══ RECORDED INFORMATION ══

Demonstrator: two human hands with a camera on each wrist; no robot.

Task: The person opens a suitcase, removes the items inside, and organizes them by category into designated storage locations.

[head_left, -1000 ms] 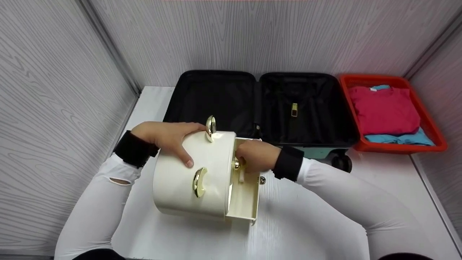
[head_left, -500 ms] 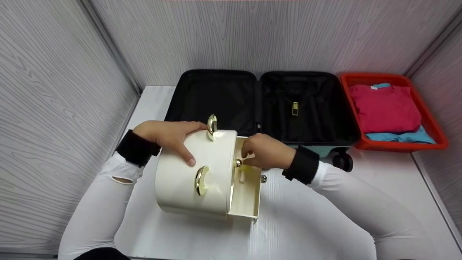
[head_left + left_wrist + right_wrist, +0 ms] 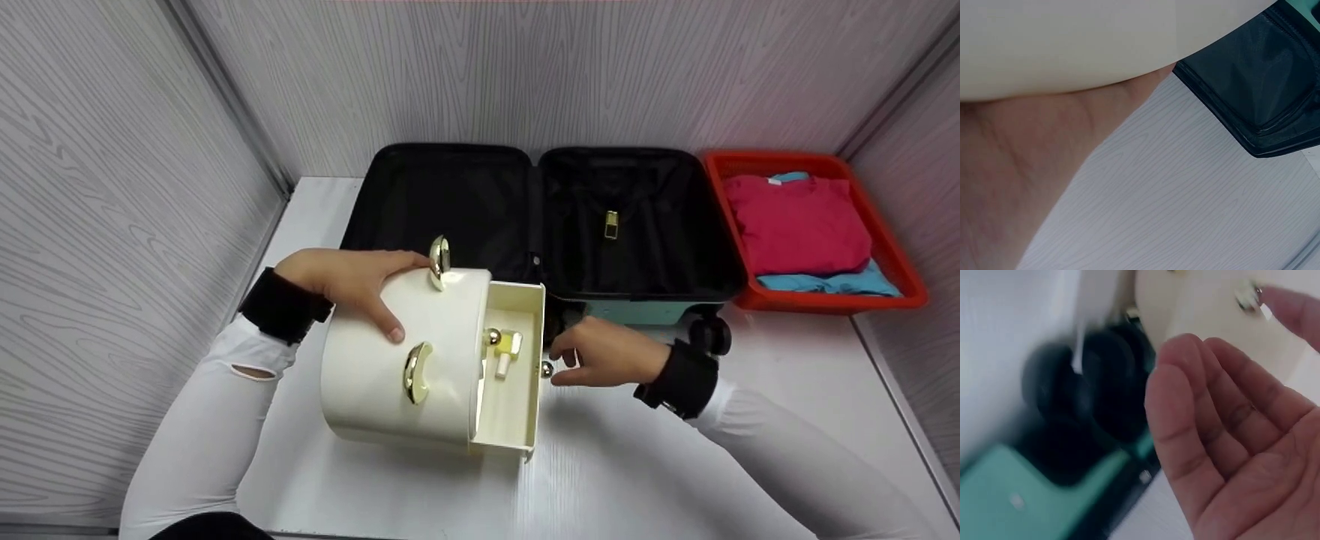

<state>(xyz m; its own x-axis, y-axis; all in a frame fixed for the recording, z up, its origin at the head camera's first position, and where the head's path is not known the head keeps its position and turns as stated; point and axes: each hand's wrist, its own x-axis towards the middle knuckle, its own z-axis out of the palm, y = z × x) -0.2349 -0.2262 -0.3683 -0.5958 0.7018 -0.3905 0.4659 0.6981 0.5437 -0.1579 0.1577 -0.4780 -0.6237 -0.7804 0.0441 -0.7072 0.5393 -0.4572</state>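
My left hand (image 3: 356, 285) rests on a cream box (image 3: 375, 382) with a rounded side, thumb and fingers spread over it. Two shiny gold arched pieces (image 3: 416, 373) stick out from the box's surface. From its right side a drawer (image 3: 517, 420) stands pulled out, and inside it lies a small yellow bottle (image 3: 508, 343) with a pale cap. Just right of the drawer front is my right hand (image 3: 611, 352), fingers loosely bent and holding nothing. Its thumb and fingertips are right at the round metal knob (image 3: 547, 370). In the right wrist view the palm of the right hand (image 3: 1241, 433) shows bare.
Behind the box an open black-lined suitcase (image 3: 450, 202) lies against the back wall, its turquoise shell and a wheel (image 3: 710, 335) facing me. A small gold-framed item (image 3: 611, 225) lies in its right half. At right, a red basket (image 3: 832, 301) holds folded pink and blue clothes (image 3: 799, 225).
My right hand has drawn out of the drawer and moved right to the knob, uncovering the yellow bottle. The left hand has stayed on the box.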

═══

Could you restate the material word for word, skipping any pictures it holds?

EXERCISE SOLUTION:
Demonstrator: two human hands with a camera on each wrist; no robot.

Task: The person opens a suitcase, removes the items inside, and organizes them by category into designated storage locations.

[head_left, -1000 ms] 
[head_left, -500 ms] 
[head_left + left_wrist + right_wrist, +0 ms] 

<state>(xyz m; its own x-axis, y-axis; all in a frame fixed for the recording, z up, its origin at the head camera's first position, and where the head's path is not known the head keeps its position and turns as stated; point and axes: each hand's wrist, its own x-axis towards the middle knuckle, its own z-axis out of the palm, y = z × x) -0.2349 -0.2262 -0.3683 -0.5958 0.7018 -0.3905 0.4659 0.6981 0.5437 -0.1579 0.1577 -0.4780 -0.6237 -0.7804 0.0441 -0.7072 0.5393 -0.4572</state>
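My left hand (image 3: 356, 285) rests on a cream box (image 3: 375, 382) with a rounded side, thumb and fingers spread over it. Two shiny gold arched pieces (image 3: 416, 373) stick out from the box's surface. From its right side a drawer (image 3: 517, 420) stands pulled out, and inside it lies a small yellow bottle (image 3: 508, 343) with a pale cap. Just right of the drawer front is my right hand (image 3: 611, 352), fingers loosely bent and holding nothing. Its thumb and fingertips are right at the round metal knob (image 3: 547, 370). In the right wrist view the palm of the right hand (image 3: 1241, 433) shows bare.
Behind the box an open black-lined suitcase (image 3: 450, 202) lies against the back wall, its turquoise shell and a wheel (image 3: 710, 335) facing me. A small gold-framed item (image 3: 611, 225) lies in its right half. At right, a red basket (image 3: 832, 301) holds folded pink and blue clothes (image 3: 799, 225).
My right hand has drawn out of the drawer and moved right to the knob, uncovering the yellow bottle. The left hand has stayed on the box.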

That completes the output.